Le problème, c’est que la chaleur, les crèmes solaires, la terre du jardin et les enfants qui pataugent toute la journée forment un cocktail redoutable pour la qualité de l’eau. La piscine gonflable n’a pas de filtration et le développement des algues et bactéries y est plus propice. Sans rien pour capturer les impuretés ni faire circuler l’eau, la seule option restait le grand nettoyage hebdomadaire, généralement casé le week-end, quand toute la famille était disponible pour la corvée.

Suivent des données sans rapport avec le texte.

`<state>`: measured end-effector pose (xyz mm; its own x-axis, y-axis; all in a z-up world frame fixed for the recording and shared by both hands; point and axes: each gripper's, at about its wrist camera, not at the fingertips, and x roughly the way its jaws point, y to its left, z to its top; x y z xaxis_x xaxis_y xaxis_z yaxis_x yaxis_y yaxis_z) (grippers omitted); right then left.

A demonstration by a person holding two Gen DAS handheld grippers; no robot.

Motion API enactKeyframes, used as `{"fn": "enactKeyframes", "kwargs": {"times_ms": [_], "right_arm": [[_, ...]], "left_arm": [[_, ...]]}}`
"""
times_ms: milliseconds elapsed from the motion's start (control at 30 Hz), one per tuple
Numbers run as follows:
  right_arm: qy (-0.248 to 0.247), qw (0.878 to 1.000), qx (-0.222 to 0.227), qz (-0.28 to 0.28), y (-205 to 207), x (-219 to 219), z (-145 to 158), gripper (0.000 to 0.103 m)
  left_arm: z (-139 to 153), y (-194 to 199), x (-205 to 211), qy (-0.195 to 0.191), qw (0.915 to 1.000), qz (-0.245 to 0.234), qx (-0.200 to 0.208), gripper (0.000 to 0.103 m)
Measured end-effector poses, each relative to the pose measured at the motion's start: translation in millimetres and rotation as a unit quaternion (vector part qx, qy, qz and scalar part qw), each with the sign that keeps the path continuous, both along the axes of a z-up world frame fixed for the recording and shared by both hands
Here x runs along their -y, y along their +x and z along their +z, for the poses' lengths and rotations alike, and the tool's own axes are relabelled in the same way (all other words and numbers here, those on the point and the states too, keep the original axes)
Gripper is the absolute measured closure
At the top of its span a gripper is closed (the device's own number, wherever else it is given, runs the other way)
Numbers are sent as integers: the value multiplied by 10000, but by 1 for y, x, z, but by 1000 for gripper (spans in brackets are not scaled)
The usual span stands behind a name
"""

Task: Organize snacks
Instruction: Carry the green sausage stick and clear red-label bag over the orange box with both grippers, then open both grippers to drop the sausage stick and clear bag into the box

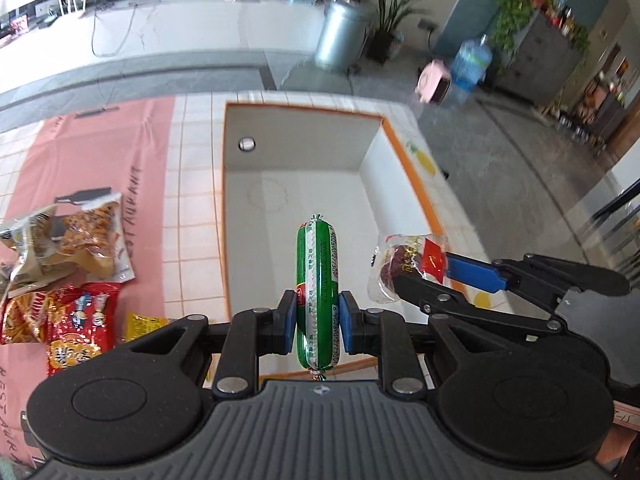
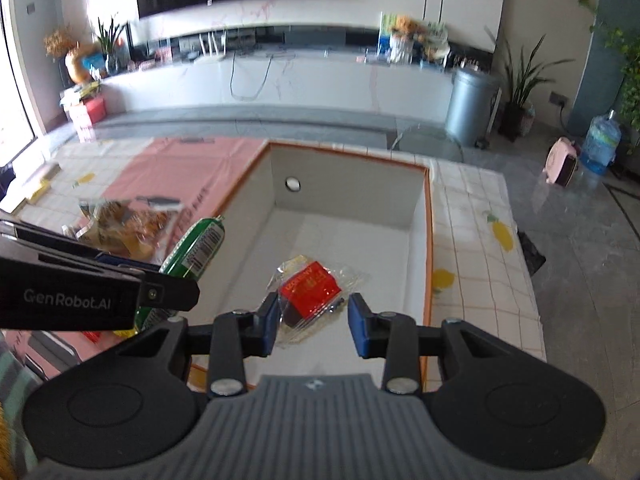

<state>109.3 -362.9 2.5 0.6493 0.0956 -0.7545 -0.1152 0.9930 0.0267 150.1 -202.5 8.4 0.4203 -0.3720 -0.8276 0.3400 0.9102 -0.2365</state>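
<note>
left gripper (image 1: 318, 322) tilted down, clamps sausage (image 1: 317, 280) | right gripper (image 2: 313, 322) tilted down, clamps packet (image 2: 310, 294)

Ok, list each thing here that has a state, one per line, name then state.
left gripper: shut on the green sausage
green sausage: held upright, off the table
right gripper: shut on the clear packet
clear packet: held above the box
white box: open-topped, nothing lying in it
snack bags: piled loose on the pink mat
</note>
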Motion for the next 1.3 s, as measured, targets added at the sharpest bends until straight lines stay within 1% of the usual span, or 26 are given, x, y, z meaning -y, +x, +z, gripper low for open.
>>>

La pièce qui manquait à l’appel

Voilà où l’histoire d’Intex devient intéressante. La marque californienne existe depuis le milieu des années 60, où elle s’est fait connaître avec des articles bien plus modestes qu’une piscine hors-sol équipée. Elle commercialise à ses débuts des ballons de volley gonflables pour la plage et des bouées gonflables pour la piscine. Rien à voir, donc, avec les systèmes complets qu’on connaît aujourd’hui.

Il a fallu attendre bien plus tard pour voir apparaître le tournant décisif du secteur. C’est en 1997 que le fabricant Intex lance la toute première piscine hors-sol au monde et révolutionne le monde de la piscine. pendant toutes les années 80 et le début des années 90, la pompe de filtration domestique grand public n’existait tout simplement pas encore dans l’offre Intex. Les familles n’avaient donc aucune solution technique pour garder leur eau propre plus de quelques jours : la vidange manuelle restait la seule option viable.

Ce détail change complètement la lecture de ce rituel dominical. Ce n’était pas une manie de parents maniaques ni une habitude arbitraire, mais une contrainte purement technique, imposée par l’absence d’un composant qui allait pourtant devenir un standard absolu quelques années plus tard.

1997, l’année qui a mis fin à la corvée du dimanche

Le lancement de la première piscine hors-sol Intex a marqué une rupture nette avec les décennies précédentes. Aujourd’hui, l’équipement est devenu indissociable du produit lui-même. Vendues avec leur système de filtration et leurs accessoires, les piscines hors-sol Intex offrent l’avantage d’être prêtes à être montées et à être installées rapidement. Un changement radical par rapport aux bassins gonflables basiques des années 80, où l’utilisateur devait se débrouiller seul avec un tuyau d’arrosage et beaucoup de patience.

Ce virage technique explique aussi pourquoi certains modèles ont pu progressivement s’affranchir de la vidange hebdomadaire systématique. Une piscine autoportante se contente d’un remplacement mensuel, la filtration étant généralement plus performante, et une piscine tubulaire suit la même règle grâce à un système de filtration plus robuste. Un gain de temps et d’eau considérable comparé au rythme imposé par les modèles sans filtration, où le renouvellement se faisait chaque semaine, l’utilisation fréquente par les enfants accélérant la contamination.

Depuis, la marque a continué d’étoffer son offre technique bien au-delà de la simple pompe. Des matériaux brevetés comme le FiberTech pour plus de confort et de résistance, et des systèmes de filtration avancés type Krystal Clear ou au sel font aujourd’hui partie du catalogue standard, à des années-lumière des bassins nus des années 80.

Ce qui reste vrai même avec une pompe aujourd’hui

Petite précision utile pour qui possède encore une piscine gonflable premier prix, sans pompe : la règle des années 80 s’applique toujours à l’identique. Pour une piscine gonflable de taille moyenne, il faut procéder au changement d’eau une fois par semaine voire 10 jours au maximum, sous peine de voir apparaître bactéries et algues. Pour les tout-petits bassins pour enfants, la règle est encore plus stricte : ils sont à vidanger très régulièrement, si possible tous les jours.

Une bonne nouvelle tout de même pour les nostalgiques de la corvée dominicale : cette eau non traitée chimiquement n’est pas perdue pour tout le monde. Elle peut servir d’eau d’arrosage pour le jardin, un geste que nos parents pratiquaient déjà sans le savoir, quarante ans avant que les économies d’eau ne deviennent un sujet de conversation à part entière.